*Instructions to follow:* When copying the data, keep every line exactly the same.
Provided material below:
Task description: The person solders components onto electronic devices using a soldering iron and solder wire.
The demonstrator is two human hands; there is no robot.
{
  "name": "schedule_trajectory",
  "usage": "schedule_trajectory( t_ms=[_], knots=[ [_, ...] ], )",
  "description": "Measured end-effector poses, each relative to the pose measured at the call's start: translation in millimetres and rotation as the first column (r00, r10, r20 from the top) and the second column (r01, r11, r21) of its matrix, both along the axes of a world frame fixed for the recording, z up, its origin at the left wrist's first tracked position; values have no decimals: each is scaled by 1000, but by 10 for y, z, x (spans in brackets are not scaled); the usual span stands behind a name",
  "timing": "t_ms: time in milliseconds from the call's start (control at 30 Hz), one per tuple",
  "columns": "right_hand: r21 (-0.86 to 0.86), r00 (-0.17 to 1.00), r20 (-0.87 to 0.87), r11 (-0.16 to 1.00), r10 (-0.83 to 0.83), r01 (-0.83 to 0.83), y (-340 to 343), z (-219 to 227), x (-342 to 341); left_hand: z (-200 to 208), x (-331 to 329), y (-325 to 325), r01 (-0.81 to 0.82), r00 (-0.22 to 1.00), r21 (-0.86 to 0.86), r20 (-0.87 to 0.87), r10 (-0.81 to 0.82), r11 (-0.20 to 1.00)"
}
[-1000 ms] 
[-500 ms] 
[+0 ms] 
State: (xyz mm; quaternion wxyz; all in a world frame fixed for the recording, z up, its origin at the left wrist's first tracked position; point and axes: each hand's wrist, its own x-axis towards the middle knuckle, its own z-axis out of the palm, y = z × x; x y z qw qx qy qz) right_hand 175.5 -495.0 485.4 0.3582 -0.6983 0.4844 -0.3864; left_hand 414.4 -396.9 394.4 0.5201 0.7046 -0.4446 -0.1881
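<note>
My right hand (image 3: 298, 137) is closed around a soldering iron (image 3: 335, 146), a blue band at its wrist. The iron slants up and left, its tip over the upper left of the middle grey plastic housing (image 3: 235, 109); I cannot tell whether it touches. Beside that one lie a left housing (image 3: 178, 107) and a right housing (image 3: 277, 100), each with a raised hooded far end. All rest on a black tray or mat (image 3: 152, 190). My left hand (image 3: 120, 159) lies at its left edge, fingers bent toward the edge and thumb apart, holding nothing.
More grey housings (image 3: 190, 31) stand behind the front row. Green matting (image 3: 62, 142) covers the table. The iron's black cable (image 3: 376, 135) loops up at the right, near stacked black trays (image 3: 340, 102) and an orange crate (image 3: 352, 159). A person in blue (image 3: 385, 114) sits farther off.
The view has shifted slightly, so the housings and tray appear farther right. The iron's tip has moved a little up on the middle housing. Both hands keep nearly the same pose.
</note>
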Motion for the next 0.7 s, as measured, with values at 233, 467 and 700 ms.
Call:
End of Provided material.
*Result for this task:*
Task description: The person solders components onto electronic devices using a soldering iron and solder wire.
The demonstrator is two human hands; there is no robot.
{
  "name": "schedule_trajectory",
  "usage": "schedule_trajectory( t_ms=[_], knots=[ [_, ...] ], )",
  "description": "Measured end-effector poses, each relative to the pose measured at the call's start: translation in millimetres and rotation as the first column (r00, r10, r20 from the top) and the second column (r01, r11, r21) of its matrix, both along the axes of a world frame fixed for the recording, z up, its origin at the left wrist's first tracked position; values have no decimals: each is scaled by 1000, but by 10 for y, z, x (spans in brackets are not scaled); the usual span stands behind a name",
  "timing": "t_ms: time in milliseconds from the call's start (control at 30 Hz), one per tuple",
  "columns": "right_hand: r21 (-0.86 to 0.86), r00 (-0.17 to 1.00), r20 (-0.87 to 0.87), r11 (-0.16 to 1.00), r10 (-0.83 to 0.83), r01 (-0.83 to 0.83), y (-340 to 343), z (-219 to 227), x (-342 to 341); left_hand: z (-200 to 208), x (-331 to 329), y (-325 to 325), r01 (-0.81 to 0.82), r00 (-0.22 to 1.00), r21 (-0.86 to 0.86), r20 (-0.87 to 0.87), r10 (-0.81 to 0.82), r11 (-0.20 to 1.00)"
}
[-1000 ms] 
[-500 ms] 
[+0 ms] 
State: (xyz mm; quaternion wxyz; all in a world frame fixed for the recording, z up, its origin at the left wrist's first tracked position; point and axes: each hand's wrist, its own x-axis towards the middle knuckle, its own z-axis out of the palm, y = z × x; x y z qw qx qy qz) right_hand 175.5 -495.0 485.4 0.3582 -0.6983 0.4844 -0.3864; left_hand 414.4 -396.9 394.4 0.5201 0.7046 -0.4446 -0.1881
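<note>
My right hand (image 3: 298, 137) is closed around a soldering iron (image 3: 335, 146), a blue band at its wrist. The iron slants up and left, its tip over the upper left of the middle grey plastic housing (image 3: 235, 109); I cannot tell whether it touches. Beside that one lie a left housing (image 3: 178, 107) and a right housing (image 3: 277, 100), each with a raised hooded far end. All rest on a black tray or mat (image 3: 152, 190). My left hand (image 3: 120, 159) lies at its left edge, fingers bent toward the edge and thumb apart, holding nothing.
More grey housings (image 3: 190, 31) stand behind the front row. Green matting (image 3: 62, 142) covers the table. The iron's black cable (image 3: 376, 135) loops up at the right, near stacked black trays (image 3: 340, 102) and an orange crate (image 3: 352, 159). A person in blue (image 3: 385, 114) sits farther off.
The view has shifted slightly, so the housings and tray appear farther right. The iron's tip has moved a little up on the middle housing. Both hands keep nearly the same pose.
</note>
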Motion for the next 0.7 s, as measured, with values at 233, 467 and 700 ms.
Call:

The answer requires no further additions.